Historically, Chinese clothing emphasized conformity, not unconventionality, but this changed at the end of the 20th century.
Many traditional Chinese clothes were named after animals, plants and objects. In the past, tiger head hats, rabbit hats, tiger shoes, pig shoes and cat shoes all had characteristics that were reminiscent in some way of the animals they were named for. Ancient Chinese peach scarves and modern radish trousers were named after plants that are similar to them in shape. Boat hats, rocket shoes and hammer shoes were named after objects. Sponge cake shoes resemble Western-style cake in terms of thickness and texture. Then, in the mid-1980s bat-wing sweaters arrived in China.
Bat-wing sweaters were fan-shaped above the hem, with contour lines reaching down the arms to the cuffs. This shape was thought to resemble a bat's wings. Suddenly, old-style woolen sweaters became unpopular.
From 1990 onwards, upper garments became increasingly loose and exaggerated the shoulders, so a short person wearing a broad-shouldered jacket almost became a square. People did not wear overcoats on top of big woolen sweaters - instead they wore small jackets over big sweaters, exposing the sweater below the hem of the jacket. Middle-aged and old people did not like these new styles, saying, "How can you go to work in such disheveled clothes?" Young people found many new styles of clothes fashionable, much to the amusement of the media. Headlines such as "Wearing shorts outside long trousers, strange fashion of the year" and "Wearing short clothes out of long ones, a new street sight" appeared in newspapers.
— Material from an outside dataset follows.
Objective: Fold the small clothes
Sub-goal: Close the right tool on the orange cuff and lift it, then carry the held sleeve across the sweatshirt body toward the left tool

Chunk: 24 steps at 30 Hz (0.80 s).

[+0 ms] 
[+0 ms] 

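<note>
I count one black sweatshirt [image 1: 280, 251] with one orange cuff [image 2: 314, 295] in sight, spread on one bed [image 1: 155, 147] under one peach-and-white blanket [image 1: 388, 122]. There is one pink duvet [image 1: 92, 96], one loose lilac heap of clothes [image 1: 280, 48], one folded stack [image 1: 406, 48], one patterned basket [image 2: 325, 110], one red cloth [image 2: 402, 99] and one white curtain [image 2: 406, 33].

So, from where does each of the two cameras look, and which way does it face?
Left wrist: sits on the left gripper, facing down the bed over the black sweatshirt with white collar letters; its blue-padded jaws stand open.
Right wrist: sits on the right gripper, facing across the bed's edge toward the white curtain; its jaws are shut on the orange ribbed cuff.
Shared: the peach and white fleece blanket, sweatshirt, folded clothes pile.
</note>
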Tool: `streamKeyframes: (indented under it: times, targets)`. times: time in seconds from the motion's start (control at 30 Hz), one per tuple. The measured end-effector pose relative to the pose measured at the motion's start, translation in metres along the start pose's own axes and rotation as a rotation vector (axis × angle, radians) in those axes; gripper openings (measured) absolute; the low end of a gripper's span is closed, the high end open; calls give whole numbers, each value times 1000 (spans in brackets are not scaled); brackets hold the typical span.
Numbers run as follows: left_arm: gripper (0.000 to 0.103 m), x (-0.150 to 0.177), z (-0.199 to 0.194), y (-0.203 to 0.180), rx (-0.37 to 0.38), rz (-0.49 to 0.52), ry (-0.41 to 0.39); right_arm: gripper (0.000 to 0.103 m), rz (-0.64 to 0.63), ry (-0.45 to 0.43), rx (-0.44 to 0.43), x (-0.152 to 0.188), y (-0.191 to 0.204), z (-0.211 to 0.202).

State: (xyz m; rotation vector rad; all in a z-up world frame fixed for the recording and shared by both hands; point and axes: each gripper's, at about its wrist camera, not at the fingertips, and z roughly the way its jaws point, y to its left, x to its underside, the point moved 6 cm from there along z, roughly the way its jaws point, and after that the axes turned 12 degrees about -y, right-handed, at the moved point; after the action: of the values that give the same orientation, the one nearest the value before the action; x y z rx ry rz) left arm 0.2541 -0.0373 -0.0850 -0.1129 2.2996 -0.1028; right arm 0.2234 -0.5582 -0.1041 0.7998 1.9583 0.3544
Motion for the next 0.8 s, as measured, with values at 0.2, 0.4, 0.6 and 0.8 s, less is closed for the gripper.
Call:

Retailers competed with each other to sell "abnormal" clothes - clothes that represented newer and newer fashions. As a result of the opening up of China, all the old rules regarding clothes were turned upside-down. The long-accepted mode of dress - a loose lower garment paired with a tight upper garment or a short and tight lower garment (tight trousers or short skirt) to match a loose upper garment was no longer taken for granted. People got used to the sight of "abnormal" clothes, and they evolved from strange to fashionable and attractive. After "abnormal" clothes had been accepted, people were finally free of the clothing restrictions that had lasted for a thousand years - and so they wore whatever they wanted to wear, including fashion from all over the world.
After the mid-1980s more and more fashionable clothing styles emerged, with shorter and shorter periods of popularity - new fashions were introduced constantly, and China began to move in step with global fashion trends. Everyday clothes included T-shirts, multi-colored jackets, shirts, straight trousers, peg-top trousers, divided skirts, three-quarter-length trousers, culottes and pleated skirts. Western-style skirts, cheongsams, miniskirts (born in the West in the 1960s) were all the rage. Western-style clothes and ties began to become conventional clothes for formal occasions and were worn by most white collar workers.
In the 1990s, sun dresses and black sandals arrived in China, via Paris. These sun dresses had a tight upper body with two narrow bands on the shoulders and a long loose skirt that reached the ankles. At first, Chinese young women did not dare to wear such revealing dresses and so they wore white T-shirts underneath the dress - it took several years for women to get accustomed to
this style. Next, clothes for women that exposed their bare midriffs appeared, with short sleeves and arms. When these shirts were popular in China, their style was usually less open and bold than the same shirt worn in Japan - in Japan these shirts caused a wave of "belly button beautification." Transparent clothes, such as very thin summer clothes, evolved from the fashion for bare midriffs and became popular across China. These clothes were all part of a movement to cover the parts of the body previously exposed, such as the hands, and expose parts of the body previously covered, such as the waist and the belly button. Heeled sandals evolved into flat shoes worn barefoot, and toenails were painted with colored nail varnish and accessorized with toe rings. Even handbags were completely transparent, and the mechanical movement of some watches could be seen.
At the turn of the century China's fashions were the same as those all over the world, and some clothes became more conservative. In particular, white-collar women paid a lot of attention to looking elegant and understated at work.
By contrast, some young people wished to emulate the anti-establishment fashion statements of Western society and they keenly copied hairstyles and clothes seen in film culture. For example, when the American film The Last of the Mohicans was shown, the Mohican hairstyle was copied -people cut their hair on both sides, leaving only a spiky stand in the middle and dyeing it; people also adopted punk-style clothes, dressed their hair into a horn shape with hair gel, embroidered skull patterns on black leather jackets, and intentionally tore or burned holes in clothes and trousers. So the practice of opening artistic "holes" in clothes became popular between the spring and summer of 1998. Random holes could be made anywhere in clothes, and evenly distributed holes appeared too. This fashion copied "fishnet clothes" from the catwalks of Paris. Now there are were no "norms," - the label "abnormal" no longer had had meaning.